Les courageuses Editions du Chardon ont publié en mil neuf cent quatre-vingt-dix-neuf Erotica, un recueil de vingt-huit de ces textes, illustré par Isabelle Pio et Antoine Lopez et préfacé par Sarane Alexandrian, toujours disponible auprès de moi.
Je suis également l’auteur d’une pièce de théâtre et de plusieurs romans ou récits à ce jour inédits.
Depuis le onze novembre deux mille six, je publie mon Journal via Internet, un temps sous-titré Persiflages, moquages et autres énervages mâtinés de complimentages et de contentages. Sa première partie est lisible chez Eklablog, la deuxième ici.
Je vis au centre de Rouen dans un ancien monastère où autrefois les Sœurs de la Miséricorde se vouaient à l’éducation des jeunes filles.







Rss

Quittant les Pyrénées pour les Vosges

20 février 2018


Vendredi seize, je prends un an supplémentaire.

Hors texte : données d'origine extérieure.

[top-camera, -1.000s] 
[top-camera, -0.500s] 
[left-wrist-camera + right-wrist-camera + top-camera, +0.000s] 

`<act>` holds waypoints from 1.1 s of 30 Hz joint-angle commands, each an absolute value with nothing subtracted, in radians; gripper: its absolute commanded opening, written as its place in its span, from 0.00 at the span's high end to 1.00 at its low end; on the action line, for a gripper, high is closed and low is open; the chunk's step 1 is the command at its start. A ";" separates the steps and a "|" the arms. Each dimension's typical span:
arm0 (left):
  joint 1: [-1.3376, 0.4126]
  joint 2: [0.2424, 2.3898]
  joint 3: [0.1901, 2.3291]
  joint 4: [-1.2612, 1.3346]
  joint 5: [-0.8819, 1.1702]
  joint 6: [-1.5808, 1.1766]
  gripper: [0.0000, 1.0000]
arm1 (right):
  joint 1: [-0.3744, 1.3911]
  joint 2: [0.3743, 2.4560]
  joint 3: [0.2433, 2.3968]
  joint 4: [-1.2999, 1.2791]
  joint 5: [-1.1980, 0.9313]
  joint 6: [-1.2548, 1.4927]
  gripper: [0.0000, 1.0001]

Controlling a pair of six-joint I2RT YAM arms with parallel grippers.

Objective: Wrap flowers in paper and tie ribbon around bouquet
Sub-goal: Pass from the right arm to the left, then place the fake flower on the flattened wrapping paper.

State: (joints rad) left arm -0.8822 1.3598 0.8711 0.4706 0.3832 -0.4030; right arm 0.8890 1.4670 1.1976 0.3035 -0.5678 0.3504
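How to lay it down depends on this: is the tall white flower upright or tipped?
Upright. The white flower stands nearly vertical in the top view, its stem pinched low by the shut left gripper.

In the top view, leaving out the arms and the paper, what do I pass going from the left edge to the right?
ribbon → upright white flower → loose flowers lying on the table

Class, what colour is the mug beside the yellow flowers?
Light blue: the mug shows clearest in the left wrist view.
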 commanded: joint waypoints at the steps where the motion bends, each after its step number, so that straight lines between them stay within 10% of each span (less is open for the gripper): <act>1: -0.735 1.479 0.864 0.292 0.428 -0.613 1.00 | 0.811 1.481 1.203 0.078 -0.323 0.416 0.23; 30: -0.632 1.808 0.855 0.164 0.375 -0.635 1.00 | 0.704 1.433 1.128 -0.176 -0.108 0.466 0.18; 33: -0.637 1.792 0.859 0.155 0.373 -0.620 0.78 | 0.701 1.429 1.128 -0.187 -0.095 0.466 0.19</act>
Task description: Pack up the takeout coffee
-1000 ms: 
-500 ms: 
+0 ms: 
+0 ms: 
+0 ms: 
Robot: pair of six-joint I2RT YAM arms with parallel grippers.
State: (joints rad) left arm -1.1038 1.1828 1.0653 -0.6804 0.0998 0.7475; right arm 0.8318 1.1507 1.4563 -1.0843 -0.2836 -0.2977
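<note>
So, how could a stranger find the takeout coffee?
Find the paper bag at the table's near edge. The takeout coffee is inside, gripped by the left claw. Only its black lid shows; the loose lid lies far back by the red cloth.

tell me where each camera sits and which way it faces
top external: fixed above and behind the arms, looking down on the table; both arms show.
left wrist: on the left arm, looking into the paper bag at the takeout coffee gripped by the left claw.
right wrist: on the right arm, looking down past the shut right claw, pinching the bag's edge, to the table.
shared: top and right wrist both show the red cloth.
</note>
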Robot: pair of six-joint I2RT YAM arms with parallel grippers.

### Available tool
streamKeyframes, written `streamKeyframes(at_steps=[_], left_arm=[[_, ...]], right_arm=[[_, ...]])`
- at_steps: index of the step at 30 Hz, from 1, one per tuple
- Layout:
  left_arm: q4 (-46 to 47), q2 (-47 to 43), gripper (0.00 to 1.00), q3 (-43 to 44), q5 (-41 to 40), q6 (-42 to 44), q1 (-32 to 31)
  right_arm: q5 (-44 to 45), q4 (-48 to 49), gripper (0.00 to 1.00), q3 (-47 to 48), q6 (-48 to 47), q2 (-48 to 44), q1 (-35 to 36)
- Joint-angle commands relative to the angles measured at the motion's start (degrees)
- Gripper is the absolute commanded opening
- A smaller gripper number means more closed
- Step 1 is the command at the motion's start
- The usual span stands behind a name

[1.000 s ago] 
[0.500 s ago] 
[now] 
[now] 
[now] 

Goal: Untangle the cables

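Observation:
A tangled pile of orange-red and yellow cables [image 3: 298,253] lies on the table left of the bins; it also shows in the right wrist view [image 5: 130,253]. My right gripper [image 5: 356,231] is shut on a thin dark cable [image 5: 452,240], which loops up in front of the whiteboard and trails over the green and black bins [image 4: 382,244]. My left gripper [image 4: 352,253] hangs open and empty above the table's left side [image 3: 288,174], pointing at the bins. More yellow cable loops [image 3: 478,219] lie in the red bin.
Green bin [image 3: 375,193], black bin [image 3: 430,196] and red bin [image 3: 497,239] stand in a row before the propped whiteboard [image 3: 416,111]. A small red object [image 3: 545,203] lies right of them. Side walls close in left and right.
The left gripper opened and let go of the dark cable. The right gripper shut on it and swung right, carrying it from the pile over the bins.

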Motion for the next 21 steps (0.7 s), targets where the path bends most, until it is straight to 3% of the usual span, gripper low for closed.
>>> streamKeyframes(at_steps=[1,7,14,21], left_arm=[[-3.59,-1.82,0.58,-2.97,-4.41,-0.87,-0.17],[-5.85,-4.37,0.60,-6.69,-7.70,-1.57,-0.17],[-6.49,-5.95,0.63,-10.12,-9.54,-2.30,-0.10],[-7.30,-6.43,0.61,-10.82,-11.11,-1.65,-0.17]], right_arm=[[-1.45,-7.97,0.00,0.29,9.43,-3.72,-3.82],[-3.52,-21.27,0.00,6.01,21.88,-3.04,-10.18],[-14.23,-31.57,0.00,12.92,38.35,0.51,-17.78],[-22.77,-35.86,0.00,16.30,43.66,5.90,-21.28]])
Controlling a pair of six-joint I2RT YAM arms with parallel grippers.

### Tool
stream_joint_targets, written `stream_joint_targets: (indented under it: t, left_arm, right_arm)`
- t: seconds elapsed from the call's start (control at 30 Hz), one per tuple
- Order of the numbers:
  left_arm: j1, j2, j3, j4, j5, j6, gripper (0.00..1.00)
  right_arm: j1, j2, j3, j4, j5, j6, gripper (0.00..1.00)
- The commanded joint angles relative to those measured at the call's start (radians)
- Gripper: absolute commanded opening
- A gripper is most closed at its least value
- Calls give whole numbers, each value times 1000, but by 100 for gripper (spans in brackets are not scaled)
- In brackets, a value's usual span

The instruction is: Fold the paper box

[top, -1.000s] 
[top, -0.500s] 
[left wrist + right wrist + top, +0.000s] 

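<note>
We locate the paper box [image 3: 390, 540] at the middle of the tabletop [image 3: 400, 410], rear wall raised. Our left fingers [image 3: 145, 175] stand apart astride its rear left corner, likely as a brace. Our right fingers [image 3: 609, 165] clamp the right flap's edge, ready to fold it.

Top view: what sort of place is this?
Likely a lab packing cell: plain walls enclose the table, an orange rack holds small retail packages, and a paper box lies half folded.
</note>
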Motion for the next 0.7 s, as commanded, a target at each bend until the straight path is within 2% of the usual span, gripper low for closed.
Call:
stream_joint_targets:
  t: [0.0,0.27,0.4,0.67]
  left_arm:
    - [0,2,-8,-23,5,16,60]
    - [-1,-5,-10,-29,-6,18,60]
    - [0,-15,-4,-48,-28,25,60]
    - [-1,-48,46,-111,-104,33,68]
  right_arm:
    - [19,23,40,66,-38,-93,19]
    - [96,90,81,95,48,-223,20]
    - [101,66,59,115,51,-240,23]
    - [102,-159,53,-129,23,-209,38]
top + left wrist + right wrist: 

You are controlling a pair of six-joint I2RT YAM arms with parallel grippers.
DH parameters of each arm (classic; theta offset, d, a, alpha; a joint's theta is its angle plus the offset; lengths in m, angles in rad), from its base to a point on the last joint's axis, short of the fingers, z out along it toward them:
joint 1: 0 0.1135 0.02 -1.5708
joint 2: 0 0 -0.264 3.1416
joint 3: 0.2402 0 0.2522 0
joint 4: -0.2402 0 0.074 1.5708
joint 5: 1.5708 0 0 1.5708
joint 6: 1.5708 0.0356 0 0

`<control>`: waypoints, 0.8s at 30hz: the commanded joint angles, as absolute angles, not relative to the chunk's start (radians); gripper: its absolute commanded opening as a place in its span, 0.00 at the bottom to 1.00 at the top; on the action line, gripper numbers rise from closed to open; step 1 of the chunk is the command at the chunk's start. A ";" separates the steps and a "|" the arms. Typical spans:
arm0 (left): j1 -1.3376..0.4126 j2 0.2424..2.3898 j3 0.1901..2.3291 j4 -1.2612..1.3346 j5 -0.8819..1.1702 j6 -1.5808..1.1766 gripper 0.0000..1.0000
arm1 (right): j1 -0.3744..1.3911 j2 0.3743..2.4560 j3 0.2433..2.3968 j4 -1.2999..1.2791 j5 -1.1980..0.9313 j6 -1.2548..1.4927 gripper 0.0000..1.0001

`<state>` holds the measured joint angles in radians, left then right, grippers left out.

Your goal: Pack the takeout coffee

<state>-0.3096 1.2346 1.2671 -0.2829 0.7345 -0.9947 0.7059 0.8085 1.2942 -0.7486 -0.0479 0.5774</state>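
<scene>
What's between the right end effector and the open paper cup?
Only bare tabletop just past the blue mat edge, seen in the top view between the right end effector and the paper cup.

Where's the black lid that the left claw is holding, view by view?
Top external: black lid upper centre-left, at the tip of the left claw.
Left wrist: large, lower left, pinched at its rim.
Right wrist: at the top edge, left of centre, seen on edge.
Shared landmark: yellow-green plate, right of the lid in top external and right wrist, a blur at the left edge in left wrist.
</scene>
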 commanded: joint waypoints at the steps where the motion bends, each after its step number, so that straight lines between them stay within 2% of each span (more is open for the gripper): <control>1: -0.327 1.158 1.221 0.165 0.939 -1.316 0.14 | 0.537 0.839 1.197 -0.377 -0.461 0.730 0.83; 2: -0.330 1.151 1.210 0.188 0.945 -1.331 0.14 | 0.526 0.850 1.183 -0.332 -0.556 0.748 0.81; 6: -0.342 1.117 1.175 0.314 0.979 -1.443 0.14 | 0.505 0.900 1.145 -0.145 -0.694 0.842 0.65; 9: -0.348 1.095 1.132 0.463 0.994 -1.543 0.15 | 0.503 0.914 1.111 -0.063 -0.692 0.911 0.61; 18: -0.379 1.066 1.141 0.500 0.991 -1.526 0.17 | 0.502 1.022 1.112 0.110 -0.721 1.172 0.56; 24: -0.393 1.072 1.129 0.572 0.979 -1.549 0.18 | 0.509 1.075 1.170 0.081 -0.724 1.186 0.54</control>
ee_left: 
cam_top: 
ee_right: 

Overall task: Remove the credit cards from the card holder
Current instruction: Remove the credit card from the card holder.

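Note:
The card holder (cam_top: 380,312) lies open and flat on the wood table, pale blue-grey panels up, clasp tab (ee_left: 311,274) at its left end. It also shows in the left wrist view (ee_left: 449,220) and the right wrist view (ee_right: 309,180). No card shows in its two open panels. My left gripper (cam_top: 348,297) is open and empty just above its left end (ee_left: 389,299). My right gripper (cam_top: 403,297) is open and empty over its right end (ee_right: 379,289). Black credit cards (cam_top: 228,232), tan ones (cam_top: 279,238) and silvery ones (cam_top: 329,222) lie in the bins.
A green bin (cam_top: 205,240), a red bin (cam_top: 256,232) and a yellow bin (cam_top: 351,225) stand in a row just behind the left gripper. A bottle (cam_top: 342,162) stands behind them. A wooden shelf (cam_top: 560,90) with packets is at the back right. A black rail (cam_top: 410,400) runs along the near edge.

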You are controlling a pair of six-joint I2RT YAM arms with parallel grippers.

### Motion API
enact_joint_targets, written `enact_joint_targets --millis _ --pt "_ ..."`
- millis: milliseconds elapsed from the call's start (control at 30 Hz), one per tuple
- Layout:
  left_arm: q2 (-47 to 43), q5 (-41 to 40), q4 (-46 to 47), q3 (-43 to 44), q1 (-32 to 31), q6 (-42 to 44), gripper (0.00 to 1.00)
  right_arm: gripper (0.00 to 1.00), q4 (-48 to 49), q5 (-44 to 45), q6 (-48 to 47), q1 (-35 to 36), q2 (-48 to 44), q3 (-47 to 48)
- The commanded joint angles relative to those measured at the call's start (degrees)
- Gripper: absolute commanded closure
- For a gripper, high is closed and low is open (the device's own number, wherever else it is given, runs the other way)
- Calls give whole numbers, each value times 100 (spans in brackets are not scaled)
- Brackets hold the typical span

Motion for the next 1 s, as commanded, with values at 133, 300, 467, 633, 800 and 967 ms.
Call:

Après trois années en Pyrénées, me voici arrivé dans le Bas-Rhin, moitié dans la plaine d’Alsace, moitié dans les Vosges, une région où j’ai de meilleurs souvenirs que dans la précédente.
Ce jour d’anniversaire est un vendredi banal. Au moins il fait beau. Et le fait que ce soit aussi le Nouvel An des Chinois(e)s peut être vu comme la métaphore d’un nouveau départ. Cependant rien ne peut éviter que me taraude la coutumière question : sera-ce la dernière, cette année nouvelle ?
                                                          *
La bonne nouvelle de cette fin d’hiver : c’en est terminé des vêtements façon rôti de porc. Plus qu’un sur dix à Paris, Encore trois sur dix à Rouen.
                                                          *
Deux qui tentent un nouveau départ au Grand Saint Marc, elle quinqua, lui sexa. La rencontre sur le terrain, après hameçonnage sur Internet, se révèle infructueuse. Elle, adepte de l’euphémisme, en prend acte :
-J’suis quand même ronde et vous cherchez tous des grandes blondes.